-- Aim of the task --
The result should be an exact copy of the data, free of pictures.
*-*-*
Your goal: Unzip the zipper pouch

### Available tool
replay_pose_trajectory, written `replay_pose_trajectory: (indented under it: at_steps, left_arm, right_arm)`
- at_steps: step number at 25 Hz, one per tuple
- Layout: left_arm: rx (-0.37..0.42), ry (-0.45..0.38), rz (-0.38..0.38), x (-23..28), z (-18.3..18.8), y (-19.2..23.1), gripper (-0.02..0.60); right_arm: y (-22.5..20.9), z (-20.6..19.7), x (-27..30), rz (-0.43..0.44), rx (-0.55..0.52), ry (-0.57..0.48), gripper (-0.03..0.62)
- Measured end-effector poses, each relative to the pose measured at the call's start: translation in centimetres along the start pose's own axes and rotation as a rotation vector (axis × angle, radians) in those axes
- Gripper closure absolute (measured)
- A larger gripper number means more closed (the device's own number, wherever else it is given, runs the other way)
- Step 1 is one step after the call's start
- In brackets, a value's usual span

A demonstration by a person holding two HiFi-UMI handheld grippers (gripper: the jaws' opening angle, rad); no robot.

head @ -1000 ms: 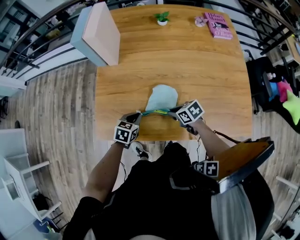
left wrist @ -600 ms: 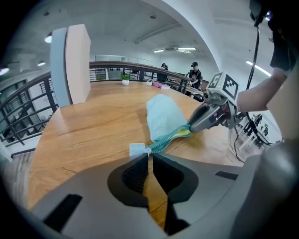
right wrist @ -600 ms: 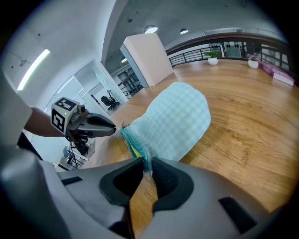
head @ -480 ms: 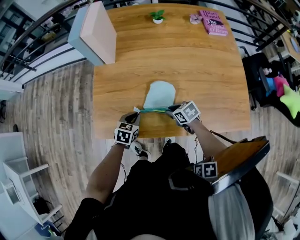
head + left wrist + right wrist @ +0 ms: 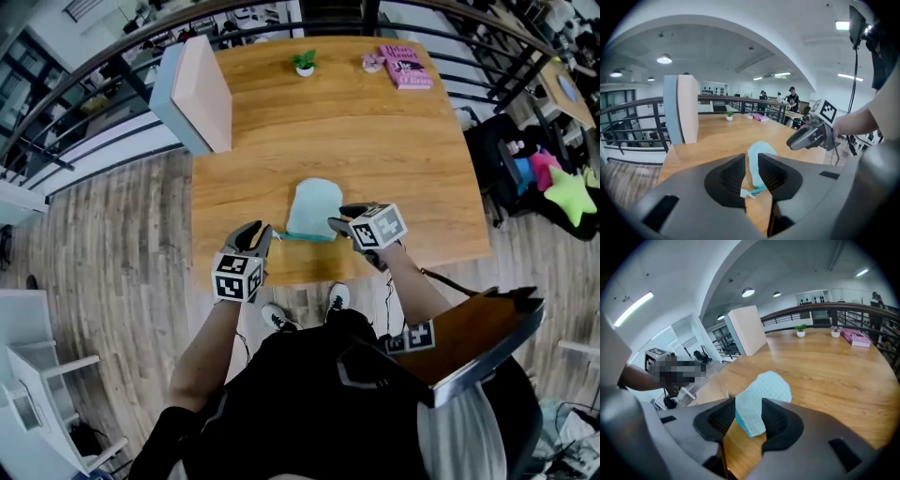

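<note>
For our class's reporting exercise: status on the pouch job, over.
Left tongs, right tongs: just been opening, nothing gripped. Zipper pouch flat on table near front edge, free. Box, plant, book far back, not in the way.

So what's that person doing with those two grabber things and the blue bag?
A person holds a gripper in each hand above a wooden table. A light blue zipper pouch lies flat near the table's front edge. The left gripper and the right gripper hover by its near end, one on each side. Their jaws have just been opening, and neither grips the pouch. Whether the zipper is open I cannot tell.
</note>
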State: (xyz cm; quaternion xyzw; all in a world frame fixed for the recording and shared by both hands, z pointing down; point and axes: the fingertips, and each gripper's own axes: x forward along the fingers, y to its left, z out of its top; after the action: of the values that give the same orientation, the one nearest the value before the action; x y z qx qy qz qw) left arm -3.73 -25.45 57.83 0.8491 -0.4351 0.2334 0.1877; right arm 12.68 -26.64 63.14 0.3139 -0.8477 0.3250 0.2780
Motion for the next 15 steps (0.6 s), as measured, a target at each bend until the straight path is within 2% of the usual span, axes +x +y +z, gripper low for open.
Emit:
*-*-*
-- Reply to the task --
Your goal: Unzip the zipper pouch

### Available tool
replay_pose_trajectory, written `replay_pose_trajectory: (indented under it: at_steps, left_arm, right_arm)`
- at_steps: step number at 25 Hz, one per tuple
- Layout: left_arm: rx (-0.37..0.42), ry (-0.45..0.38), rz (-0.38..0.38), x (-23..28), z (-18.3..18.8), y (-19.2..23.1), gripper (-0.02..0.60); right_arm: y (-22.5..20.9), z (-20.6..19.7), x (-27..30), rz (-0.43..0.44), rx (-0.55..0.52), ry (-0.57..0.48), gripper (-0.03..0.62)
- Measured end-effector poses, each relative to the pose measured at the call's start: translation in centimetres along the start pose's own axes and rotation as a rotation vector (axis × angle, radians) in those axes
- Gripper closure absolute (measured)
- A larger gripper number means more closed (the device's own number, wherever else it is given, runs the other way)
- Step 1 is one step after the call's start
- In brackets, a value's usual span

A demonstration by a person holding two HiFi-UMI handheld grippers (gripper: the jaws' opening angle, rad); no robot.

head @ -1000 ms: 
left wrist @ -600 ms: 
right wrist @ -600 ms: 
head @ -480 ms: 
head + left wrist + right wrist @ +0 ms: 

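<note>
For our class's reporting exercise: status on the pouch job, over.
Left tongs, right tongs: just been opening, nothing gripped. Zipper pouch flat on table near front edge, free. Box, plant, book far back, not in the way.

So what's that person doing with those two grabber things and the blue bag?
A person holds a gripper in each hand above a wooden table. A light blue zipper pouch lies flat near the table's front edge. The left gripper and the right gripper hover by its near end, one on each side. Their jaws have just been opening, and neither grips the pouch. Whether the zipper is open I cannot tell.
</note>
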State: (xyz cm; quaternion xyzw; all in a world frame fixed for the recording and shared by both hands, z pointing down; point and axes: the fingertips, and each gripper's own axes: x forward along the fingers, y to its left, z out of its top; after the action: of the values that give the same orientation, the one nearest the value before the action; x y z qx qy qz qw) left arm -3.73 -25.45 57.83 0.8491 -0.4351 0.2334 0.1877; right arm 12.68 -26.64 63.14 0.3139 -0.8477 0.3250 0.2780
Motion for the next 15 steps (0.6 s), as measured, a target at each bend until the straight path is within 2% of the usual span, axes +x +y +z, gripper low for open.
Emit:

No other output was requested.